- Directed by: John Baxter
- Written by: Geoffrey Orme
- Produced by: John Baxter; Barbara K. Emary;
- Starring: The Artemus Boys; Terry Randall; Patric Curwen; Michael Aldridge;
- Cinematography: Jo Jago
- Edited by: Vi Burdon
- Music by: Kennedy Russell
- Production company: John Baxter Productions
- Distributed by: British Lion
- Release date: 29 January 1948;
- Running time: 73 minutes
- Country: United Kingdom
- Language: English

= Nothing Venture =

Nothing Venture is a 1948 British comedy family film directed by John Baxter and starring The Artemus Boys, Terry Randall, Patric Curwen and Michael Aldridge. It was written by Geoffrey Orme.

==Plot==
When rescuing horserider Diana Chaice, whose horse was startled by a gunshot, the Artemus Boys stumble on a plot to steal the plans for a secret ray invented by her father.

==Cast==
- The Artemus Boys as themselves
- Terry Randall as Diana Chaice
- Patric Curwen as the author
- Michael Aldridge as Michael Garrod
- Paul Blake as the boss
- Wilfrid Caithness as the professor
- Howard Douglas as Badger
- Ben Williams as Spike
- Peter Gawthorne as Scotland Yard official
- Jack Simpson and his Sextet as themselves
- Ronne Coyles as boy
- Arthur Denton as hotel porter
- Alfred Harris as hotel guest
- Maureen Morton as singer

==Reception==
The Monthly Film Bulletin wrote: "The story is very Boys' Own Paper stuff, and relies on a series of somewhat improbable happenings for its smooth running, but no doubt it will make a big hit with juvenile audiences whose critical faculty is not too strongly developed! The Artemus Boys give a good account of themselves, and quite outshine, in acting ability, the grown-up members of the cast."

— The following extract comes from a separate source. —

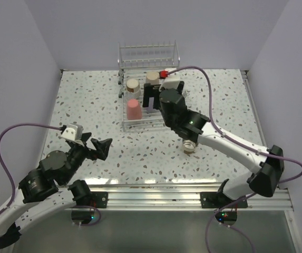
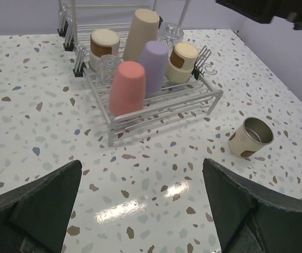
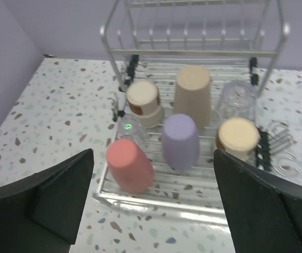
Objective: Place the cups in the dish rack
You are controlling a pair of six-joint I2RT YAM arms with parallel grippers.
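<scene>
With fingers spread and empty on both the right gripper [image 3: 153, 203], over the dish rack [image 3: 193, 51] at the desk's far edge, and the left gripper [image 2: 140, 211], near the near-left corner, the lone metallic cup [image 2: 250, 137] right of centre could be toppled by the right arm [image 1: 230, 145] passing low above it.

Seven cups [image 2: 155, 66] crowd the dish rack [image 2: 164, 109], leaving bare wire only at its front right corner. The raised back rail [image 3: 193, 51] closes the far side. The right arm [image 1: 219, 138] crosses above the loose cup [image 2: 250, 138]. The table [image 1: 87, 105] left of the rack lies open.
</scene>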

Kine Weekly wrote: "The pictorial aspect of the film is delightful, but unfortunately its charming English exteriors are mot enough. The plot intrigues for a time, but its serial-like finale which follows a day at the races causes it to run to length and destroys much of its early fragrance and jolly spirit of adventure. Unless cut, it's likely to tax the patience of average adult audiences."